Leave out the pictures and output exactly the lines below from the one with "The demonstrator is" down to the one with "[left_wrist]", both of them included.
DATA SHOWN below:
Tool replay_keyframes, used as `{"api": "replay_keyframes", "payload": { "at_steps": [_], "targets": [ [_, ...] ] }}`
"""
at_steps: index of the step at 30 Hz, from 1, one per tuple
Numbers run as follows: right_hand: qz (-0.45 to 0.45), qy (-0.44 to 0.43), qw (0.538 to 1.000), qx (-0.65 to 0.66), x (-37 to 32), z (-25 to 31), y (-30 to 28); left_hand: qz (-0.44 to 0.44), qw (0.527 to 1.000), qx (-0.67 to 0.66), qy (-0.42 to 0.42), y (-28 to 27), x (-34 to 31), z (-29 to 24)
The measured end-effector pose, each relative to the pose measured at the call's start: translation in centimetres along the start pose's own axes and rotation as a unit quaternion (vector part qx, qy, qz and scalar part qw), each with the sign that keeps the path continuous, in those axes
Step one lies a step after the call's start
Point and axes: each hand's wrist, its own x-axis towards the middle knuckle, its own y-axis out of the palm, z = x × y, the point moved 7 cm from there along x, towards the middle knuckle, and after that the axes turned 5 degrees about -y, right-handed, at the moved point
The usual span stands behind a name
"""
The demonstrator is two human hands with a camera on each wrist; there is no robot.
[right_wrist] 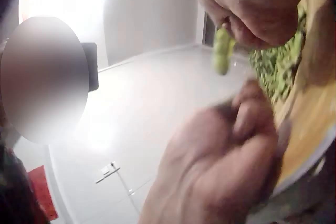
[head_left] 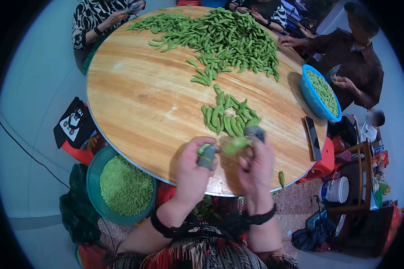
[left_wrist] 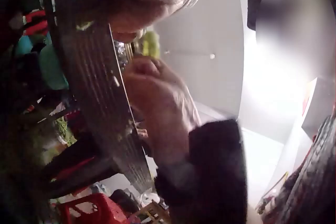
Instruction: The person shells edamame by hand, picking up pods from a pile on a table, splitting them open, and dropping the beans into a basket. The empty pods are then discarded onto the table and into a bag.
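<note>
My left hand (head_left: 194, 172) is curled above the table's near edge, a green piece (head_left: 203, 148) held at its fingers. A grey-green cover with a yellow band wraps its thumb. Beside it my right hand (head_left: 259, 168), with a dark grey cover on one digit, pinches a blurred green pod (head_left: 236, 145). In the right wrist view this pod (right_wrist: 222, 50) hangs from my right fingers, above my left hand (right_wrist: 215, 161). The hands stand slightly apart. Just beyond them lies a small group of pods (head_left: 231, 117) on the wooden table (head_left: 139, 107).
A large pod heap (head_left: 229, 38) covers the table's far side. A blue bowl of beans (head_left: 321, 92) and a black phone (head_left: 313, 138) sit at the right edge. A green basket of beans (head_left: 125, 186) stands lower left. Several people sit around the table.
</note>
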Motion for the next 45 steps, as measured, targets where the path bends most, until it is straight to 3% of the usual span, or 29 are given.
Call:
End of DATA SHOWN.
**WRITTEN ANSWER:**
The demonstrator is two human hands with a camera on each wrist; there is no robot.
[right_wrist] 
[head_left] 
[left_wrist] 

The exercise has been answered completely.